Note that omitting the line coord_fixed(ratio = 1) allows the aspect ratio of the plot to be reshaped. Although usually it is desirable to keep the plot in the correct shape, sometimes for very long sequences the images end up so narrow as to be quite useless, so the x-axis can be stretched to accentuate the features in it. The example below simply omits the coord_fixed() line from the previous example.

For lengthy sequences, the repetition of the annotation_custom() block of code is inefficient, but it can be easily placed inside a function. The functions ggItraxImage() and ggItraxRadio() shown below allow this, but they might need small modifications depending on your data structure and the desired output.

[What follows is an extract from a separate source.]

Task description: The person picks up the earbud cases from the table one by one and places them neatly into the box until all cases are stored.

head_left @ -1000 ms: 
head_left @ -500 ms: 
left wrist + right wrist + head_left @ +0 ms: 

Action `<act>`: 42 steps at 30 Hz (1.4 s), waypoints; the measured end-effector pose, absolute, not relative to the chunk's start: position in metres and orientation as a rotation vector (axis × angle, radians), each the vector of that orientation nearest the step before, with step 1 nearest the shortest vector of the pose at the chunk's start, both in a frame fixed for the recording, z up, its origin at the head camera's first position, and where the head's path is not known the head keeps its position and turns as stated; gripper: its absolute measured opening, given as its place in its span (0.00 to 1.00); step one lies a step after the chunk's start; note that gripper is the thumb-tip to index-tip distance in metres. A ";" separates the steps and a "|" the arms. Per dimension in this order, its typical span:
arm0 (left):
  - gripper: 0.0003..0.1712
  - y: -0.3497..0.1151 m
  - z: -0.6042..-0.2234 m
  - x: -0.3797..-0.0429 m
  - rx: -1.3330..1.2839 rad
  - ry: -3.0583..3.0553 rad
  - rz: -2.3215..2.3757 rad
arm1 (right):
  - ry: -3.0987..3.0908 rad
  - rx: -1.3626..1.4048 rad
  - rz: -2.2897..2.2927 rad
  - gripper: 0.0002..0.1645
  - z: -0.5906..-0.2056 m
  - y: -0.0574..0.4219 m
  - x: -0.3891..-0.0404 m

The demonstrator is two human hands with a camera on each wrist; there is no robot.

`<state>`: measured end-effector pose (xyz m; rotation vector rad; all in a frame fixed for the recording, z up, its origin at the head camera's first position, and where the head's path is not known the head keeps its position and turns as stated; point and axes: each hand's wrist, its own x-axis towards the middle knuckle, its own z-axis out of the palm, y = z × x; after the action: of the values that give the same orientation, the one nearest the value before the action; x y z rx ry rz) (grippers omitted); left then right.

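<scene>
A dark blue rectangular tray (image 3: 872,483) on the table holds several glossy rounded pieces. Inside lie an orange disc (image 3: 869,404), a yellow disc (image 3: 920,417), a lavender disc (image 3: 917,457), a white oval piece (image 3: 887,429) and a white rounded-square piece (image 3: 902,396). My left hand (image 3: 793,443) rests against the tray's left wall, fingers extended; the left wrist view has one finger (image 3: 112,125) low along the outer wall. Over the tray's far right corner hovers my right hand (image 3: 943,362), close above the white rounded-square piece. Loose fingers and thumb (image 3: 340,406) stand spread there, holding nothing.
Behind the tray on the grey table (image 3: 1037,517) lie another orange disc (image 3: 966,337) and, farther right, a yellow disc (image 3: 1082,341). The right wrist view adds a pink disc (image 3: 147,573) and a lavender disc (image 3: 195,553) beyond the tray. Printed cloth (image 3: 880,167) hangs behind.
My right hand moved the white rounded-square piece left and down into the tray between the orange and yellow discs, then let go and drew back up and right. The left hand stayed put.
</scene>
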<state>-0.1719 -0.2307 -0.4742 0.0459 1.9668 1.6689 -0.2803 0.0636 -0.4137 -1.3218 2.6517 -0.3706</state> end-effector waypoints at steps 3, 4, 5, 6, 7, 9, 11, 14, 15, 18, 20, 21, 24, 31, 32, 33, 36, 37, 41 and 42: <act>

ggItraxImage <- function(section, xposition){
  
  if(xposition == "l"){
  annotation_custom(rasterGrob(section$image$image,
                               width = unit(1, "npc"),
                               height = unit(1, "npc")),
                    ymax = max(section$xrf$depth)/-1,
                    ymin = min(section$xrf$depth)/-1,
                    xmin = min(as.numeric(colnames(section$image$image))),
                    xmax = max(as.numeric(colnames(section$image$image)))
  )} else if(xposition == "r"){
    annotation_custom(rasterGrob(section$image$image,
                                 width = unit(1, "npc"),
                                 height = unit(1, "npc")),
                      ymax = max(section$xrf$depth)/-1,
                      ymin = min(section$xrf$depth)/-1,
                      xmin = max(as.numeric(colnames(section$image$image))),
                      xmax = max(as.numeric(colnames(section$image$image)))*2)
  } else{stop("Specify `l`eft or `r`ight for the image.")}
  
}

ggItraxRadio <- function(section, xposition){
  if(xposition == "l"){
    annotation_custom(rasterGrob(section$radiograph$image,
                                 width = unit(1, "npc"),
                                 height = unit(1, "npc")),
                      ymin = min(section$xrf$depth)/-1,
                      ymax = max(section$xrf$depth)/-1,
                      xmin = mean(as.numeric(colnames(section$image$image))) -
                        mean(as.numeric(colnames(section$radiograph$image))),
                      xmax = mean(as.numeric(colnames(section$image$image))) +
                        mean(as.numeric(colnames(section$radiograph$image)))
    )
  } else if(xposition == "r"){
    annotation_custom(rasterGrob(section$radiograph$image,
                                 width = unit(1, "npc"),
                                 height = unit(1, "npc")),
                      ymin = min(section$xrf$depth)/-1,
                      ymax = max(section$xrf$depth)/-1,
                      xmin = max(as.numeric(colnames(section$image$image))) +
                        mean(as.numeric(colnames(section$image$image))) -
                        mean(as.numeric(colnames(section$radiograph$image))),
                      xmax = max(as.numeric(colnames(section$image$image))) +
                        mean(as.numeric(colnames(section$image$image))) +
                        mean(as.numeric(colnames(section$radiograph$image)))
    )
  } else(stop("Specify `l`eft or `r`ight for the radiograph."))
}

Recall that ggplot objects can be saved and recalled rather than immediately printed. Let us take the plot generated in a previous example, but assign it using imagePlot <- ggplot() + ..., whilst also using our newly created functions to shorten the code.

imagePlot <- ggplot() +
  scale_y_reverse(limits = rev(range(CD166_19_xrf$depth))) +
  scale_x_continuous(breaks = round(c(0, max(as.numeric(colnames(CD166_19_S1$image$image)))*2)),
                     limits = c(0, max(as.numeric(colnames(CD166_19_S1$image$image)))*2)) +
  labs(y = "Depth [mm]", x = "[mm]") +
  ggItraxImage(CD166_19_S1, "l") +
  ggItraxImage(CD166_19_S2, "r") +
  ggItraxImage(CD166_19_S3, "l")

The radiographs can be added afterwards without starting from scratch. We can also modify plot parameters, for example, the x-axis labels can be removed.

imagePlot <- imagePlot +
  ggItraxRadio(CD166_19_S1, "l") +
  ggItraxRadio(CD166_19_S2, "r") +
  ggItraxRadio(CD166_19_S3, "l") +
    theme(axis.title.x=element_blank(),
        axis.text.x=element_blank(),
        axis.ticks.x=element_blank())

print(imagePlot + coord_fixed(ratio = 1))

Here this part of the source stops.